Nüchtern betrachtet
Exzellent zu sein bringt den Unis Geld und Renommee, sie müssen dafür aber auch einiges investieren. Unser Autor Prof. Dr. Frank Ziegele wägt Kosten und Nutzen ab.
Die Exzellenzunis sind gekürt, die Lager der Befürworter und Gegner kämpfen um die Deutungshoheit: Im Wettbewerb erfolgreiche Präsidenten sehen ihre Uni in andere Sphären gehoben und warnen, niemand dürfe sie je wieder mittelmäßig nennen. Die Bundesministerin frohlockt: „Gewinner sind wir alle.“ Die Kritiker sehen alle von der Imboden-Kommission offenbarten Probleme als ungelöst, von horizontaler Differenzierung bis Governance, bemängeln den absurden Aufwand für unklare Zukunftsversprechen und beklagen den Schaden bei den Verlierern. So sehen die einen nur den Nutzen, die anderen nur die Kosten.
In meiner ökonomischen Ausbildung habe ich gelernt, dass staatliches Handeln einer Kosten-Nutzen-Analyse unterzogen werden sollte – also auch die Exzellenzstrategie. Sehen wir uns die Sache einmal unter diesem Aspekt an.
Ein Nutzen fällt nicht nur bei den Gewinnern an
Auf der Nutzenseite schlägt zu Buche: die Forschungsgelder für die Cluster, die in den betreffenden Bereichen sehr gute Arbeitsbedingungen schaffen, sowie die als Zukunftskonzepte finanzierten Strukturverbesserungen für die Unis insgesamt. Nicht zu vergessen die Strategiefähigkeit der Unis, die Förderung von Kooperation und Teamgeist sowie die Effekte auf die Sichtbarkeit der Wissenschaft und die Reputation der Gewinner. Diese wiederum hat positive Folgeeffekte zum Beispiel für die Einwerbung privater Drittmittel. Auch für die knapp Gescheiterten hat die Teilnahme Auswirkungen: Pläne werden in abgespeckter Form dennoch umgesetzt beziehungsweise andere Geldquellen für die entwickelten Ideen mobilisiert. Insofern fällt ein Nutzen nicht nur bei den Gewinnern an.

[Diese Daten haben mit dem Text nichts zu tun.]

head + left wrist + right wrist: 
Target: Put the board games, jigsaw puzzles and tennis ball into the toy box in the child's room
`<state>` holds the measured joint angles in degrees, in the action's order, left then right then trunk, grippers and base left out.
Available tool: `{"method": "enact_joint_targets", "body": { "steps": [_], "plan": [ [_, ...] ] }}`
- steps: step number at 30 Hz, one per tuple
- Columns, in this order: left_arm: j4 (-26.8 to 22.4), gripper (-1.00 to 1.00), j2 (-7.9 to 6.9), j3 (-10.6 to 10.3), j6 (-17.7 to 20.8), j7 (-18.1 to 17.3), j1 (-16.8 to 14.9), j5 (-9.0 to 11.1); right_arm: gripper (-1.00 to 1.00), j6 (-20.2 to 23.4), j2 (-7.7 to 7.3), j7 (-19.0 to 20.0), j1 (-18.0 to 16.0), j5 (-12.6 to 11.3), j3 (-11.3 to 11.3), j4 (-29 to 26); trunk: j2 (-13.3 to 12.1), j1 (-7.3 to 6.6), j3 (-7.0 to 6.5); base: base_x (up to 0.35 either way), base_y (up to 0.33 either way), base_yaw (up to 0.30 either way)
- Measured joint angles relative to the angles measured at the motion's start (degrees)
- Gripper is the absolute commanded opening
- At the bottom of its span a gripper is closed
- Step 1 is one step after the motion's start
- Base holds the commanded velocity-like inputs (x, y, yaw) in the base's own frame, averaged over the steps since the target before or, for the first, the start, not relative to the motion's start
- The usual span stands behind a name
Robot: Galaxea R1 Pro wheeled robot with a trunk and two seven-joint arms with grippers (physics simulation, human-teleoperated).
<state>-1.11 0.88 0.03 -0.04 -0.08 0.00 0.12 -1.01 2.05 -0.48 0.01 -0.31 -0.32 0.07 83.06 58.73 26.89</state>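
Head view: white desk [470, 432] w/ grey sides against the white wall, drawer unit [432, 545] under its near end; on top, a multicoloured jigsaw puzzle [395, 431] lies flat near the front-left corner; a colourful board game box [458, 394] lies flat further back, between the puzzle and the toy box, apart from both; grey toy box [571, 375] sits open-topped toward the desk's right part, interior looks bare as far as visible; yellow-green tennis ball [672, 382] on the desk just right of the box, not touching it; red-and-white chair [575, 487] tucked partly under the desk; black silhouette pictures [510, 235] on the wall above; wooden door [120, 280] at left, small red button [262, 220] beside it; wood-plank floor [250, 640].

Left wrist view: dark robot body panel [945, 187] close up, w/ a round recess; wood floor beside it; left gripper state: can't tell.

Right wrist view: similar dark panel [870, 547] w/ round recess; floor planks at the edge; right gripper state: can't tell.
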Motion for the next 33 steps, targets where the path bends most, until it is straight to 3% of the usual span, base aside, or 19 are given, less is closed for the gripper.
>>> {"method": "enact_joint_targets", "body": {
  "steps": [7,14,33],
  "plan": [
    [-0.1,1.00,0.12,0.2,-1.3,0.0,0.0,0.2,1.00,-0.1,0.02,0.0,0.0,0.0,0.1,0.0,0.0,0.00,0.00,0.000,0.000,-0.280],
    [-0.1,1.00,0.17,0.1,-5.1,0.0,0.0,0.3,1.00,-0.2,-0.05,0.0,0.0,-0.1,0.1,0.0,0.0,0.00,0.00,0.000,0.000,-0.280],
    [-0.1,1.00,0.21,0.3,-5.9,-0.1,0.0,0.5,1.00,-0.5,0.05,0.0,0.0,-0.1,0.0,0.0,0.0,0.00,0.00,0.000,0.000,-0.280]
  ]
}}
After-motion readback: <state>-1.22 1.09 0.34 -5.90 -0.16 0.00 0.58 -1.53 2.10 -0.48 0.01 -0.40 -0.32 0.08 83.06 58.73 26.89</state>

Nicht übersehen darf man aber die Kostenseite: den Personal- und Sachaufwand, um alle paar Jahre die Zukunft neu zu erfinden und über alle Verfahrensrunden hinweg bürokratische Prozesse zu bedienen, sowie die Komplexität des Haushaltswesens der Unis, wenn durch die Hintertür die Kameralistik wieder Einzug hält und Globalbudgets konterkariert. Auf der Kostenseite stehen auch: fehlende dauerhafte Effekte und dadurch getätigte Fehlinvestitionen, wenn der Finanzierungszyklus kürzer ist als der Zeitbedarf eines wissenschaftlichen Erfolgs. Und natürlich auch Reputationsverluste bei denen, die den Exzellenzstatus wieder verlieren, sowie der Schaden für die Strategiefähigkeit, weil die „World-Class-Research-University“ hierarchisch über andere Hochschulprofile gestellt wird. Strategieentwicklung jenseits der Exzellenz in der Grundlagenforschung wird dadurch schwieriger.
Die Bedeutung der Exzellenzstrategie auch nicht übertreiben
Aus dem hohlen Bauch heraus kann ich nicht sagen, wie das Verhältnis von Kosten und Nutzen im Moment tatsächlich aussieht; viele der genannten Faktoren sind schwer zu quantifizieren. Dennoch müssen sie alle einbezogen werden, um einseitige Urteile zu vermeiden. Zwei Schlussfolgerungen lässt der Blick auf Kosten und Nutzen jedoch auch ohne exakte Messung zu: Erstens sollte man die Bedeutung der Exzellenzstrategie auch nicht übertreiben. Bezogen auf alle Hochschulbudgets macht sie circa ein Prozent der Mittel aus, nicht alle Probleme sind durch sie lösbar, nicht alle Aspekte von Exzellenz werden durch sie erfasst.
Das heißt: Auch abseits der Exzellenzstrategie kann und sollte der Staat noch viel für Exzellenz tun. Leistungsfähige Governance, wie von Imboden gefordert, ist auch eine Frage der Gesetzgebung. Die Förderung der horizontalen Vielfalt der Profile ist eine Frage der vielfältigen Förderprogramme für die unterschiedlichen Missionen der Hochschulen.
Zweitens, und das ist aus meiner Sicht die wesentliche positive Botschaft: Das Verhältnis von Kosten und Nutzen ist nicht unveränderbar, sondern kann durch gute Gestaltung so beeinflusst werden, dass die Exzellenzstrategie ihren Erfolgsanspruch einlöst.